Go through the listing below and write out exactly the lines from the one that mentions "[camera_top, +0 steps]" through the one that mentions "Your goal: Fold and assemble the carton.", minus the pictures.

=-=-=-=-=

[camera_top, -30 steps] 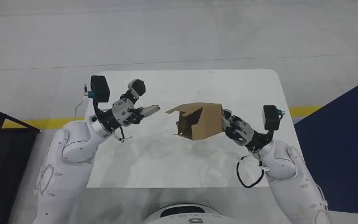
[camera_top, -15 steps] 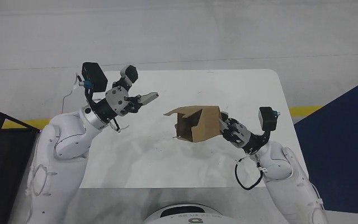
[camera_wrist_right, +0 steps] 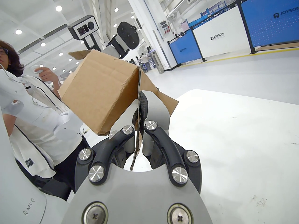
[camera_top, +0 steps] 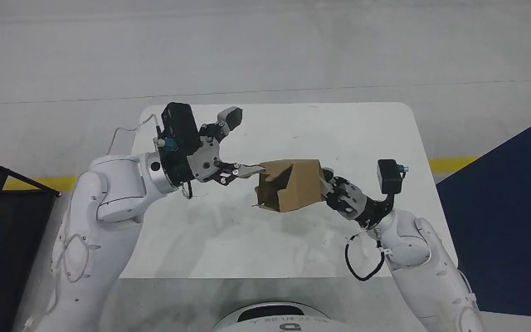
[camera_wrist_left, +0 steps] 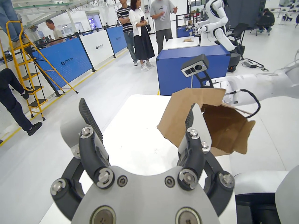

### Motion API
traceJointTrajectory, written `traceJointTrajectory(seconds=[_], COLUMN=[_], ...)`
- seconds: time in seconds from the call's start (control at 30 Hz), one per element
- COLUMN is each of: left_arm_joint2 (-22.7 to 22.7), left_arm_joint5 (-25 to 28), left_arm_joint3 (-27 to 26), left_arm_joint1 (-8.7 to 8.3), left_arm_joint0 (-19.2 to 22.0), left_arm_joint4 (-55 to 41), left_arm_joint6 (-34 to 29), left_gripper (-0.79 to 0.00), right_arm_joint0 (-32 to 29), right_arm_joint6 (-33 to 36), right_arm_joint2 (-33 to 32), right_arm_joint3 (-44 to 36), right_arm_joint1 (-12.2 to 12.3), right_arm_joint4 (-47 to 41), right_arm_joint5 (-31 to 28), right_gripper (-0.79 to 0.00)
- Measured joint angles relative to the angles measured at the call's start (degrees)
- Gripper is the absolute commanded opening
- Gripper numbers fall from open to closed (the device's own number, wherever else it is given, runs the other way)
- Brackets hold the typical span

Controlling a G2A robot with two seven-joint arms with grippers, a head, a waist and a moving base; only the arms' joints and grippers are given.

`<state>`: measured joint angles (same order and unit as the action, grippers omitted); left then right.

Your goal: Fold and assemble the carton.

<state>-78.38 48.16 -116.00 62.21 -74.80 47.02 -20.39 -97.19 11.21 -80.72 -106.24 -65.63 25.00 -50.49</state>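
Note:
A brown cardboard carton (camera_top: pixel 290 184) hangs above the middle of the white table (camera_top: pixel 365 133), partly unfolded with its open end facing left. My right gripper (camera_top: pixel 332 189) is shut on the carton's right edge; the right wrist view has the cardboard (camera_wrist_right: pixel 102 89) pinched between the fingers (camera_wrist_right: pixel 140 108). My left gripper (camera_top: pixel 241 145) stands open at the carton's left side. One of its fingers (camera_wrist_left: pixel 193 122) rests against a loose flap (camera_wrist_left: pixel 184 113) at the carton's open end (camera_wrist_left: pixel 224 129), the other finger (camera_wrist_left: pixel 87 115) is well apart.
The table's front edge (camera_top: pixel 249 270) and left part are bare white surface. A black box (camera_top: pixel 387 176) sits on the right wrist near the table's right side. Grey floor lies beyond the far edge.
My left arm swung right and toward the carton, its open gripper now touching the carton's left flap. The right gripper shifted the carton slightly left.

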Motion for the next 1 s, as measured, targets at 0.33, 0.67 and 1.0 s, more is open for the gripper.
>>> traceJointTrajectory(seconds=[0.33,0.67,1.0], left_arm_joint2=[4.1,4.2,6.8], left_arm_joint5=[-0.7,-2.0,-3.6], left_arm_joint3=[0.0,0.5,0.6], left_arm_joint1=[0.14,-0.04,0.07], left_arm_joint0=[0.3,0.4,1.2], left_arm_joint4=[6.0,11.0,15.9], left_arm_joint6=[1.6,3.8,5.2], left_gripper=[0.000,0.000,-0.015], right_arm_joint0=[1.3,1.9,2.6], right_arm_joint6=[0.0,0.4,1.8], right_arm_joint2=[1.3,1.6,3.0], right_arm_joint3=[0.6,0.8,-0.2], right_arm_joint1=[0.1,0.3,0.4], right_arm_joint4=[-1.7,-2.4,-1.6], right_arm_joint5=[-0.4,-0.1,0.9], right_gripper=[-0.785,-0.785,-0.785])
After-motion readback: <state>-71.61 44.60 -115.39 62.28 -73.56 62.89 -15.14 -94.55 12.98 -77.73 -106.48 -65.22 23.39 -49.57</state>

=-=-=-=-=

**Worked solution**
[camera_top, +0 steps] 
[camera_wrist_left, +0 steps] 

### Motion API
traceJointTrajectory, written `traceJointTrajectory(seconds=[_], COLUMN=[_], ...)`
- seconds: time in seconds from the call's start (control at 30 Hz), one per element
- COLUMN is each of: left_arm_joint2 (-22.7 to 22.7), left_arm_joint5 (-25 to 28), left_arm_joint3 (-27 to 26), left_arm_joint1 (-8.7 to 8.3), left_arm_joint0 (-19.2 to 22.0), left_arm_joint4 (-55 to 41), left_arm_joint6 (-34 to 29), left_gripper (-0.79 to 0.00), right_arm_joint0 (-32 to 29), right_arm_joint6 (-33 to 36), right_arm_joint2 (-33 to 32), right_arm_joint3 (-44 to 36), right_arm_joint1 (-12.2 to 12.3), right_arm_joint4 (-47 to 41), right_arm_joint5 (-31 to 28), right_gripper (-0.79 to 0.00)
- Measured joint angles relative to the angles measured at the call's start (degrees)
- Gripper is the absolute commanded opening
- Gripper numbers fall from open to closed (the device's own number, wherever else it is given, runs the other way)
- Brackets hold the typical span

Controlling a G2A robot with two seven-joint arms with grippers, a head, a waist and a moving base; only the arms' joints and grippers are given.

`<state>`: measured joint angles (same order and unit as the action, grippers omitted); left then right.

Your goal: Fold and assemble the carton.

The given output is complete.